In Rockville, three adult females were collected by live aspiration (Human Landing Catches) and soon were identified as A. aegypti using a stereo microscope. In Baltimore, 15 adult mosquitoes emerged from the collected larvae, and subsequent morphological examination confirmed them all to be A. aegypti. From this batch of larvae emerged 51 A. albopictus as well. Aedes aegypti is recognized by characteristic black and white markings on its body, as well as the distinctive white lyre-shaped pattern on the dorsal thorax (versus the single white stripe found on A. albopictus, or golden lyre and long palps on A. japonicus, as well as presenting silverish scales on the clypeus and characteristic short, rectangular white banding on the abdominal tergites [1]. All adults were imaged on an IDX, further confirming their species identifications (Figure 1). Although sporadically reported from locations beyond its northern distribution limits, the emergence of A. aegypti from collected larvae in a temperate climate like Baltimore and Rockville, Maryland, though not the first, is an uncommon finding which may be rooted in limited surveillance programs in the region [10,11]. This species is predominantly associated with warmer, tropical regions found in the southeastern US, though a resident population was recently reported in Washington D.C. (Capitol Hill neighborhood), thought to be overwintering in subterranean refugia, in the same region as the detections in this report [4,12]. Both Baltimore and Rockville, Maryland similarly maintain potential habitats for overwintering, such as subterranean metro stations, larger-scale sewer mains, storm drains, and basements [4]. The repeated presence of this species in Maryland (and D.C.) raises questions about its potential establishment and survival in temperate climates, which may be influenced by factors such as climate change, urbanization, and the availability of suitable breeding and overwintering habitats.
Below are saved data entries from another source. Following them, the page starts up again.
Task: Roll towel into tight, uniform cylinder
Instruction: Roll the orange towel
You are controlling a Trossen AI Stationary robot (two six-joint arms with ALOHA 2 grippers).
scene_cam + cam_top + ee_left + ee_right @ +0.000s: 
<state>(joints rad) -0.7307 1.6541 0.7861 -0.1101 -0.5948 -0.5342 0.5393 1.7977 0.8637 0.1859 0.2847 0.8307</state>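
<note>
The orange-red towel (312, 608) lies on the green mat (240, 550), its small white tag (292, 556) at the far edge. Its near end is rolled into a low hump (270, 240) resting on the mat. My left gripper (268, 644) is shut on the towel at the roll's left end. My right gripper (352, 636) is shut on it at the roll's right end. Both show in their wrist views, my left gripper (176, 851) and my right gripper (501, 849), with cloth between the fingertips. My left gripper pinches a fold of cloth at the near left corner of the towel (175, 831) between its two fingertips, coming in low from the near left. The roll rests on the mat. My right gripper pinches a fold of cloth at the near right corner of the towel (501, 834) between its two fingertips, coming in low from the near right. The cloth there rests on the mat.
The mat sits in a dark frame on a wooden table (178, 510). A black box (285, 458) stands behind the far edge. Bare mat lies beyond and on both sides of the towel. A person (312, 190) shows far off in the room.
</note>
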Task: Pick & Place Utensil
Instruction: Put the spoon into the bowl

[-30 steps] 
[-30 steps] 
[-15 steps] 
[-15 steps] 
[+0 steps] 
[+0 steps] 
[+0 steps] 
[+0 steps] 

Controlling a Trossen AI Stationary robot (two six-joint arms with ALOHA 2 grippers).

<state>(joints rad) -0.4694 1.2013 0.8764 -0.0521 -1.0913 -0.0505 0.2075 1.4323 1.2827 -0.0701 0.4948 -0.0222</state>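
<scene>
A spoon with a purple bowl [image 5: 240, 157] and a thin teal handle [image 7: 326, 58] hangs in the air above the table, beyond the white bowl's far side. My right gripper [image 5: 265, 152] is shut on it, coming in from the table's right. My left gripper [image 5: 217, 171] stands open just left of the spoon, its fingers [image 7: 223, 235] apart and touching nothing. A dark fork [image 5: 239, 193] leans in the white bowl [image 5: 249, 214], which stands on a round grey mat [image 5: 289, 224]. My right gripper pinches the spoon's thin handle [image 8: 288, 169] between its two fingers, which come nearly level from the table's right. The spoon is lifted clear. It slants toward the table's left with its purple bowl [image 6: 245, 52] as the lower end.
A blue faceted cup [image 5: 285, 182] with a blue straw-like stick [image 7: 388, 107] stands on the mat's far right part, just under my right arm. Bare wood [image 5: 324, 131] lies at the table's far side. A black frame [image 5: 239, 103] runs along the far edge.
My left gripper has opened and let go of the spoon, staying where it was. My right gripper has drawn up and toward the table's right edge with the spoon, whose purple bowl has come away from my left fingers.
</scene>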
Based on these factors, predictions of future expansion of this species’ distribution suggest it will likely become established in northeastern climes over the coming years and decades [13].

environmental-sciences-specimens

Figure 1: Aedes aegypti adults. Two specimens collected in Baltimore, MD (A,C; female and B,D; male), and two specimens collected in Rockville, MD (E-H; two females). Each specimen was imaged from two sides (top and bottom rows). Images were produced on an IDX device.

Conclusion

The finding of A. aegypti mosquitoes in Maryland highlight the need for vigilant vector surveillance and control measures. Early detection and monitoring are crucial for preventing the establishment of arboviral diseases in new regions. This discovery serves as a stark reminder of the evolving threat posed by vector-borne diseases and underscores the importance of sustained efforts in vector surveillance and control in a dynamic climate.

Acknowledgements

This work was supported by the National Institute of Food and Agriculture/USDA Grant number 2022-33610-38246.

Conflict of Interest

The authors confirm no conflicts of interest and the authors have no competing interests to declare.